-------- RECORDED INFORMATION

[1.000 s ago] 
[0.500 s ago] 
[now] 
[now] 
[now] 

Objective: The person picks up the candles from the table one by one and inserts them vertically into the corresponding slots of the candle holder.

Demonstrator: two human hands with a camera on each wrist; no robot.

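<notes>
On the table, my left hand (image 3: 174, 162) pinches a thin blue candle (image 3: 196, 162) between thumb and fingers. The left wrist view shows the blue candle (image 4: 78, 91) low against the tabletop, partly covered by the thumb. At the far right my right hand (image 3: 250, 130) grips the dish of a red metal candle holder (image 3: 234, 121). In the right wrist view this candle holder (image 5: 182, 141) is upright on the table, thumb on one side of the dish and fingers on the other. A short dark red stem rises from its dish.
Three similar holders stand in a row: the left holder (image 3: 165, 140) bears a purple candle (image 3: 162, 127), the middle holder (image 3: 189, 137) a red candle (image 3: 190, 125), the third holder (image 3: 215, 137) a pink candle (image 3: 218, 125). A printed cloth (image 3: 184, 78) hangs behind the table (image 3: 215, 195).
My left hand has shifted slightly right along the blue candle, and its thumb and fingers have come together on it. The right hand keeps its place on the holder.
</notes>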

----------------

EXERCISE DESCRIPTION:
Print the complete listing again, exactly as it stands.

FINISHED EXERCISE:
[1.000 s ago] 
[0.500 s ago] 
[now] 
[now] 
[now] 

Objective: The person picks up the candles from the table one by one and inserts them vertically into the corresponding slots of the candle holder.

Demonstrator: two human hands with a camera on each wrist; no robot.

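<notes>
On the table, my left hand (image 3: 174, 162) pinches a thin blue candle (image 3: 196, 162) between thumb and fingers. The left wrist view shows the blue candle (image 4: 78, 91) low against the tabletop, partly covered by the thumb. At the far right my right hand (image 3: 250, 130) grips the dish of a red metal candle holder (image 3: 234, 121). In the right wrist view this candle holder (image 5: 182, 141) is upright on the table, thumb on one side of the dish and fingers on the other. A short dark red stem rises from its dish.
Three similar holders stand in a row: the left holder (image 3: 165, 140) bears a purple candle (image 3: 162, 127), the middle holder (image 3: 189, 137) a red candle (image 3: 190, 125), the third holder (image 3: 215, 137) a pink candle (image 3: 218, 125). A printed cloth (image 3: 184, 78) hangs behind the table (image 3: 215, 195).
My left hand has shifted slightly right along the blue candle, and its thumb and fingers have come together on it. The right hand keeps its place on the holder.
</notes>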

The exercise has been answered, and the work is done.